WORK INSTRUCTIONS
Only one stretch of the records below should be repeated. It starts with the line containing "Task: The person" and goes on through the line containing "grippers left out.", exactly as written.

+===+

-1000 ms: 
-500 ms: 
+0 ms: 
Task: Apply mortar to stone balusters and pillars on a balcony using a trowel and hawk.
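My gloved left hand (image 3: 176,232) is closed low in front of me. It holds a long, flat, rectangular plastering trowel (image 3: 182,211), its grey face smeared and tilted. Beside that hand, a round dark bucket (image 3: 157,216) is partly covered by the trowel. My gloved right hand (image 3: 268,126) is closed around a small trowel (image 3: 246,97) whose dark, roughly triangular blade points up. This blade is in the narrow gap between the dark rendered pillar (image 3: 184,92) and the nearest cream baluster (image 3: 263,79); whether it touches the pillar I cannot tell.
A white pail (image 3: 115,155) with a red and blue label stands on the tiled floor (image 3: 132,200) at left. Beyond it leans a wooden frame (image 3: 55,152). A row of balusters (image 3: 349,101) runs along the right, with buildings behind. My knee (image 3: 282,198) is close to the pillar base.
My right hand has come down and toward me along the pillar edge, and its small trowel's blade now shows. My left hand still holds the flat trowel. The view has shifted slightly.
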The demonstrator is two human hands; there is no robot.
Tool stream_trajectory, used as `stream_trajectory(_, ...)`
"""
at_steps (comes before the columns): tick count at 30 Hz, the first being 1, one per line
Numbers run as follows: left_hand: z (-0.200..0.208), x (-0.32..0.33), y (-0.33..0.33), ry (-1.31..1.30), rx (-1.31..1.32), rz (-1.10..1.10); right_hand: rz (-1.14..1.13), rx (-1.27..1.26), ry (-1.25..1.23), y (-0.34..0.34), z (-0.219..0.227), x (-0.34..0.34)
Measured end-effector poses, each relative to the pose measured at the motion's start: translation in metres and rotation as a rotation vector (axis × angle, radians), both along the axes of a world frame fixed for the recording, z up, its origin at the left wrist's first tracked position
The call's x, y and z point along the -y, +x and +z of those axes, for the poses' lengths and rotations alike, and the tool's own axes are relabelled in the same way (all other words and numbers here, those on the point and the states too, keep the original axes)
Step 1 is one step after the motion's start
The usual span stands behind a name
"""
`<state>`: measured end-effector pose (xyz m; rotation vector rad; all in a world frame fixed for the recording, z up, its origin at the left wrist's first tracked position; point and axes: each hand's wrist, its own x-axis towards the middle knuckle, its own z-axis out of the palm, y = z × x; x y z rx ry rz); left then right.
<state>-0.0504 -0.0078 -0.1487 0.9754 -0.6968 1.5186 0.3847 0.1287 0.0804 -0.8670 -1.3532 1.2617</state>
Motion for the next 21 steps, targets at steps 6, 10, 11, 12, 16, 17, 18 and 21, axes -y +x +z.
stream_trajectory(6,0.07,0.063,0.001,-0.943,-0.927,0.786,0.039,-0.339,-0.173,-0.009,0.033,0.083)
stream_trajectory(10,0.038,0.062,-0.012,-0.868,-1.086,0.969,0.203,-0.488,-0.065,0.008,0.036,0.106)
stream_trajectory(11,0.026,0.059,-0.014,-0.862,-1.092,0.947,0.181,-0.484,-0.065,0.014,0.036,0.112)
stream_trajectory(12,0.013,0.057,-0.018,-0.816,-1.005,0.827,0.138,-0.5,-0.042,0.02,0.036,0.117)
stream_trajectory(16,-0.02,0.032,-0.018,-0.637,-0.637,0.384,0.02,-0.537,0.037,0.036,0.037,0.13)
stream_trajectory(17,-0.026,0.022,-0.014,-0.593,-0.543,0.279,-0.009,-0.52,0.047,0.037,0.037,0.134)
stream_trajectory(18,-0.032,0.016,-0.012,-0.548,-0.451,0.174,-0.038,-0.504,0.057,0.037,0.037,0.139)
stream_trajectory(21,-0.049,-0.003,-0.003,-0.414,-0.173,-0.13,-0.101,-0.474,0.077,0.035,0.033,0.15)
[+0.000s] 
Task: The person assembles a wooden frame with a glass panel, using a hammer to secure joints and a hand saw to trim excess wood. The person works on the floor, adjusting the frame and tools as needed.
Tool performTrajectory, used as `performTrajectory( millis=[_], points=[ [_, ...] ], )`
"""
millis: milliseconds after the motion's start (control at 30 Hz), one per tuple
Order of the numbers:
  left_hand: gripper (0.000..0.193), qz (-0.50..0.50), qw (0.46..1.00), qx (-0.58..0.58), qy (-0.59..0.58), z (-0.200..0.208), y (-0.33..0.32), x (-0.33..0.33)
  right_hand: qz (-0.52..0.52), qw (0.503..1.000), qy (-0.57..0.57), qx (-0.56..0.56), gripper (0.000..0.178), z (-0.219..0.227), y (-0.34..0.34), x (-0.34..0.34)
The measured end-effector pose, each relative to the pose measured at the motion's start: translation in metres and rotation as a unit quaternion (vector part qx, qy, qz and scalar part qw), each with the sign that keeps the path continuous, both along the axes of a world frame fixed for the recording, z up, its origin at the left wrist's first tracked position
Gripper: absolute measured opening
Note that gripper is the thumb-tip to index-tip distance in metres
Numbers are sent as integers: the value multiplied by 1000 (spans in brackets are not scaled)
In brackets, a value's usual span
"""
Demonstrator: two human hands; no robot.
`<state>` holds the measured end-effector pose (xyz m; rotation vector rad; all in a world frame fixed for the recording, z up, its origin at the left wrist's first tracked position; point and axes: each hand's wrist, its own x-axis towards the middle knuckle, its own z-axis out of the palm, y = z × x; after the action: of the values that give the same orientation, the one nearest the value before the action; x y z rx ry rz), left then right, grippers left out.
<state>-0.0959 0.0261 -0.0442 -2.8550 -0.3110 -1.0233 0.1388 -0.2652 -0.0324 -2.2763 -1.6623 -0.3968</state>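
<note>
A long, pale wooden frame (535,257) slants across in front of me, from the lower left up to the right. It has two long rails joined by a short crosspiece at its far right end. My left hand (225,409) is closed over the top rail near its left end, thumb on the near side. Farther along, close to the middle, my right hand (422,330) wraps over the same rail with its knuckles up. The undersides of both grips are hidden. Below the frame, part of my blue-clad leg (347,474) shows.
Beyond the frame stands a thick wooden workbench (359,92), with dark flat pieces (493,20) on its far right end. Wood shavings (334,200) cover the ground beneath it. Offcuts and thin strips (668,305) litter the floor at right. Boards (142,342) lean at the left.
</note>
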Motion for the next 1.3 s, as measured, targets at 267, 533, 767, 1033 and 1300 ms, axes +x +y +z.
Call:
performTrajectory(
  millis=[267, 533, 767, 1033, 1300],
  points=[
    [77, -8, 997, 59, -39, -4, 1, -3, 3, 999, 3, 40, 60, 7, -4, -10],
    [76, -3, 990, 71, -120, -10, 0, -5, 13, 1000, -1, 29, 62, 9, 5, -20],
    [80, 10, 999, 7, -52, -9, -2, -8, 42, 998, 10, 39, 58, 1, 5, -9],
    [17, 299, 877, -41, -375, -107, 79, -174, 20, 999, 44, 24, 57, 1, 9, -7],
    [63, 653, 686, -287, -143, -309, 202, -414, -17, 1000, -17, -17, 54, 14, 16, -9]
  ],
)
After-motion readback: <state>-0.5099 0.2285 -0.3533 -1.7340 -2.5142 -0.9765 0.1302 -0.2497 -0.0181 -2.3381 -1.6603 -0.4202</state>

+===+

REPLY TO THE TASK
Task: The person assembles a wooden frame with a glass panel, using a hammer to secure joints and a hand saw to trim excess wood. The person works on the floor, adjusting the frame and tools as needed.
Tool performTrajectory, used as `performTrajectory( millis=[_], points=[ [_, ...] ], )`
"""
millis: milliseconds after the motion's start (control at 30 Hz), one per tuple
Order of the numbers:
  left_hand: gripper (0.000..0.193), qz (-0.50..0.50), qw (0.46..1.00), qx (-0.58..0.58), qy (-0.59..0.58), z (-0.200..0.208), y (-0.33..0.32), x (-0.33..0.33)
  right_hand: qz (-0.52..0.52), qw (0.503..1.000), qy (-0.57..0.57), qx (-0.56..0.56), gripper (0.000..0.178), z (-0.219..0.227), y (-0.34..0.34), x (-0.34..0.34)
The measured end-effector pose, each relative to the pose measured at the motion's start: translation in metres and rotation as a unit quaternion (vector part qx, qy, qz and scalar part qw), each with the sign that keeps the path continuous, both along the axes of a world frame fixed for the recording, z up, its origin at the left wrist's first tracked position
Gripper: absolute measured opening
Note that gripper is the thumb-tip to index-tip distance in metres
Numbers are sent as integers: the value multiplied by 1000 (spans in brackets are not scaled)
In brackets, a value's usual span
"""
Demonstrator: two human hands; no robot.
`<state>` holds the measured end-effector pose (xyz m; rotation vector rad; all in a world frame fixed for the recording, z up, its origin at the left wrist's first tracked position; point and axes: each hand's wrist, its own x-axis towards the middle knuckle, its own z-axis out of the palm, y = z × x; after the action: of the values that give the same orientation, the one nearest the value before the action; x y z rx ry rz), left then right, grippers left out.

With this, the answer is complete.